Maynard’s project of “making visible” in her writing is grounded in deeper ideas of transformative justice in communities. As she observes,
Racism in Canada has long perpetuated itself by allowing symbolic – and often tokenistic – gestures toward racially marginalized communities to stand in for a commitment to remedy ongoing injustice. Viola Desmond being on a $10 bill does not mean that any level of government has challenged the unique vulnerabilities at the intersections of race, class, and gender that render Black women amongst the poorest populations in Canada. It doesn’t impact the realities faced by Black women in prison for poverty crimes, for example, and it doesn’t help in situations like that of Majiza Phillip – a Black Montrealer – who had her arm broken by the Montreal police. Similarly, in the United States, the fact that Martin Luther King Jr.’s likeness is found on stamps has not saved the lives of Trayvon Martin or Sandra Bland.

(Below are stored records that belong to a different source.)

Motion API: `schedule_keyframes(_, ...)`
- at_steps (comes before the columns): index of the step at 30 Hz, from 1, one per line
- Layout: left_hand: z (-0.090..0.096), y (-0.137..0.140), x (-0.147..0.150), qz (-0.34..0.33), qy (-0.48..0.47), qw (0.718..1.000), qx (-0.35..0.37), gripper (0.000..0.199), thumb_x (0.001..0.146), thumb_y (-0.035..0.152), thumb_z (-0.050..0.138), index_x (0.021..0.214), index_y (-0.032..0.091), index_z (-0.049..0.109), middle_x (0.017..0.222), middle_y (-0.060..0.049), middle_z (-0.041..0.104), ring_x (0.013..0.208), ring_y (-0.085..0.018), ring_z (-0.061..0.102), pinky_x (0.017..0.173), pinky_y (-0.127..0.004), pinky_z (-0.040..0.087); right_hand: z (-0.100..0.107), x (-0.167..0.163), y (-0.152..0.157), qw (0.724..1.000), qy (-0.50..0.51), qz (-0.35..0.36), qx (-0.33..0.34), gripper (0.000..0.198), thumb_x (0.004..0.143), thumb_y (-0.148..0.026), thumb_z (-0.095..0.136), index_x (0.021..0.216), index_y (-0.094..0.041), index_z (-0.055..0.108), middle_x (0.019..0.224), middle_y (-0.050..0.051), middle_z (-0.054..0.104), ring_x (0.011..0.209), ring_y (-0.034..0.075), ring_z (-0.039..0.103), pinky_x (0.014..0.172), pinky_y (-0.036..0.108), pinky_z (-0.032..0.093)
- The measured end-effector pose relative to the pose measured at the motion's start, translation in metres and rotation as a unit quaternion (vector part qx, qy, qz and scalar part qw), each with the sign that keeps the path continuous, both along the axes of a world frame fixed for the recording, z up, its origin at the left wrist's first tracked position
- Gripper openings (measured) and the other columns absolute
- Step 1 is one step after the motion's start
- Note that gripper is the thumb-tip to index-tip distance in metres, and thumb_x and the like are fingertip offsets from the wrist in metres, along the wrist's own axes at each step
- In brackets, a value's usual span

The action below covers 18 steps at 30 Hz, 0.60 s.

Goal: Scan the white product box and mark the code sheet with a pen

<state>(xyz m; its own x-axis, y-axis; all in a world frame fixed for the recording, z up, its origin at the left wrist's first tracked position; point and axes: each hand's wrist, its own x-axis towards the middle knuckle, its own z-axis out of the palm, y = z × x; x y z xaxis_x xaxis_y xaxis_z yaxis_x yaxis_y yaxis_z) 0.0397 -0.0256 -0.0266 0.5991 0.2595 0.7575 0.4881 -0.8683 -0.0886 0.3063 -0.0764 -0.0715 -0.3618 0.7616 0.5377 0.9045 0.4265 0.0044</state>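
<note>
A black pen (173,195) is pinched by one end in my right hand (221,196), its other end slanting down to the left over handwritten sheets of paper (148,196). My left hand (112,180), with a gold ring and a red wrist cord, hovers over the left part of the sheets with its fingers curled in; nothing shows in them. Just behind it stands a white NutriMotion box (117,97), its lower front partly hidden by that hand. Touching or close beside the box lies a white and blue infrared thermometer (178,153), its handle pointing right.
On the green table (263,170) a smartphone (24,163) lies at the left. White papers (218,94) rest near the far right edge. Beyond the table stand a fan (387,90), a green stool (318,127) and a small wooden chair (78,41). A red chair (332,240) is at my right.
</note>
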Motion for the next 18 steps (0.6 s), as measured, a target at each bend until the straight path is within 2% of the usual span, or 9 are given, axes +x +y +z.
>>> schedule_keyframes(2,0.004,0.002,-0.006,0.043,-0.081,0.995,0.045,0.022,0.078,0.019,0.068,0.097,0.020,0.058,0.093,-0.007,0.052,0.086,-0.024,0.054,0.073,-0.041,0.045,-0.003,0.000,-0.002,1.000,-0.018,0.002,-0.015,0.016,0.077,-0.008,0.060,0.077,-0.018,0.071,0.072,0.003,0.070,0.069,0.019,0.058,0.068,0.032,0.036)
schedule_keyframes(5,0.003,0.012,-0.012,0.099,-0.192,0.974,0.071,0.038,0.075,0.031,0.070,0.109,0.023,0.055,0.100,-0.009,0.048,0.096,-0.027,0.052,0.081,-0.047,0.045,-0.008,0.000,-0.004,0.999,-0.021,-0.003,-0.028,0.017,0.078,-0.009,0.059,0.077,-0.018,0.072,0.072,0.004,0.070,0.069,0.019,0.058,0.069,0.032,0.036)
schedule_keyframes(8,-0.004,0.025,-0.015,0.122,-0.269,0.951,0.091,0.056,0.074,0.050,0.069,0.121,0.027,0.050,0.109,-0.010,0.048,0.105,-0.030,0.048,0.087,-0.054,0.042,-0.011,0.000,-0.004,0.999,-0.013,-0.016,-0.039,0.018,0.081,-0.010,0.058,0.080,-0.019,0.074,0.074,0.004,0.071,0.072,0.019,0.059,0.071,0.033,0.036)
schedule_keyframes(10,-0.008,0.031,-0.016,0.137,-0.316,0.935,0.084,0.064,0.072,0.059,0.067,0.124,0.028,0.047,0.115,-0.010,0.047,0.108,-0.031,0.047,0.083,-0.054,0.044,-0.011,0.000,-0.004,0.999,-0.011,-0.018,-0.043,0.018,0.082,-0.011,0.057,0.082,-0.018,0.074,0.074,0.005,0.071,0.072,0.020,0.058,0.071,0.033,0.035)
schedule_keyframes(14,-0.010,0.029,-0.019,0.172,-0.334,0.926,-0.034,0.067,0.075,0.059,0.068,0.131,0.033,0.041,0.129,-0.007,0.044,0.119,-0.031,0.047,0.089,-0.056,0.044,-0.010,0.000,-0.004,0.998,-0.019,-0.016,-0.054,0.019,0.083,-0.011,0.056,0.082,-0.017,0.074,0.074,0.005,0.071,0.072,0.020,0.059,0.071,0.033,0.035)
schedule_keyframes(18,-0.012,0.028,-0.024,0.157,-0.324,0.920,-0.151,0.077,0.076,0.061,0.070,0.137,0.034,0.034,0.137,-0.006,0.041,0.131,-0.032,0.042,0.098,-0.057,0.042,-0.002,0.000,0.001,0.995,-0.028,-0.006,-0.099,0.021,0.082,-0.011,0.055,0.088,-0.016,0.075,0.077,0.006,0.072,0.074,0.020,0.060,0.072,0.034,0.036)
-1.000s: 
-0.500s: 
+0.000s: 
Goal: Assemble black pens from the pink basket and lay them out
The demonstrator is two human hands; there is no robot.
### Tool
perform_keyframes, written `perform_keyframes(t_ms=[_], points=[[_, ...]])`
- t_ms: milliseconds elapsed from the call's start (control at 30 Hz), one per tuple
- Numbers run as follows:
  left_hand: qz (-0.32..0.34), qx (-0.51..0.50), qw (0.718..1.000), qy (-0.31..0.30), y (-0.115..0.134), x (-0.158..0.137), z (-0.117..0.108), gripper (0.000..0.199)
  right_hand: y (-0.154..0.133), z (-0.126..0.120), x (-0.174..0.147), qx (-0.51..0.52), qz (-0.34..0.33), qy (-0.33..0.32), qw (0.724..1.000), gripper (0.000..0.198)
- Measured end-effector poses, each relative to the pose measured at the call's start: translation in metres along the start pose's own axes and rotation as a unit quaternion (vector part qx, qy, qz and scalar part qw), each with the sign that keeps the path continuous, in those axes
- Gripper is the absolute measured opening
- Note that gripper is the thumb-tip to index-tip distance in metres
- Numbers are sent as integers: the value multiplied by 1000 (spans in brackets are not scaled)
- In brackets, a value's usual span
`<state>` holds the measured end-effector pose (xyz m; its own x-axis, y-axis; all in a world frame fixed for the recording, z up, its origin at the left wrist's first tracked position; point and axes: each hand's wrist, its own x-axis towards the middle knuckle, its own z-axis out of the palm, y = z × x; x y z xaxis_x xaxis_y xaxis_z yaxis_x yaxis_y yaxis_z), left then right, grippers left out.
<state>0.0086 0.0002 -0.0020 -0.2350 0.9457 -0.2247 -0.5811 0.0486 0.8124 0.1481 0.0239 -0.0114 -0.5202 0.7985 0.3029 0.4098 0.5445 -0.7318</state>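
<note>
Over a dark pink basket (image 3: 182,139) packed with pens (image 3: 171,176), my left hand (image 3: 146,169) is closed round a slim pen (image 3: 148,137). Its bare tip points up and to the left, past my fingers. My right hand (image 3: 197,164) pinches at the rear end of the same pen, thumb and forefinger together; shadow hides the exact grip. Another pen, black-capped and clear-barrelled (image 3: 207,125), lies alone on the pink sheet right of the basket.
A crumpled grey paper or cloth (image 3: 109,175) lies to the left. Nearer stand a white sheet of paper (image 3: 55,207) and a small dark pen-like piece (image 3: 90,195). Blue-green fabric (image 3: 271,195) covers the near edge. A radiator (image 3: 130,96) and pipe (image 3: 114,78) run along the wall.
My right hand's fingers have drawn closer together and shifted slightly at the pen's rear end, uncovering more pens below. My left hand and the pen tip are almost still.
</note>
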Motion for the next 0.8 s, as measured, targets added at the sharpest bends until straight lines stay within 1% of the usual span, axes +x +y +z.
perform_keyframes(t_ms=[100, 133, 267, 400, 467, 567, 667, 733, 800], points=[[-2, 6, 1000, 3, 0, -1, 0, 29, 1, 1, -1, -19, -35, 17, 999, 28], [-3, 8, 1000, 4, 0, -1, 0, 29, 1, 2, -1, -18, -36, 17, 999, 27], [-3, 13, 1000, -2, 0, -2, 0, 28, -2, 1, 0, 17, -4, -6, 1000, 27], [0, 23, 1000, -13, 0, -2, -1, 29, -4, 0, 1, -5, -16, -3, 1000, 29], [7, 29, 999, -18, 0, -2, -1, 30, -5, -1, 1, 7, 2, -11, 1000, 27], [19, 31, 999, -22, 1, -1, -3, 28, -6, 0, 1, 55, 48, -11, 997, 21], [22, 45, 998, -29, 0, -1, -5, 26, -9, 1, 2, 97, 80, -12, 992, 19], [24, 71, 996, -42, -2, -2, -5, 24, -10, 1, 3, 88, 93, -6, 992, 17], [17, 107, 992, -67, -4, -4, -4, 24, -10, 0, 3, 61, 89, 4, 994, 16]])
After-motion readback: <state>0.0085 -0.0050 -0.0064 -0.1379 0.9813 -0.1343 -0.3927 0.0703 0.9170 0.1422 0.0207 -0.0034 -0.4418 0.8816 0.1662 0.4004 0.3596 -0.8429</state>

She draws a comparison with the problem of “recognition” for Indigenous Canadians, observing that “with Justin Trudeau in power, even amidst recognition of past injustices, and words that state a commitment toward remedying past and present harms caused, for example, by colonialism, it’s clear that visibility and acknowledgement of injustices are often used to disguise ongoing relationships of racial domination.”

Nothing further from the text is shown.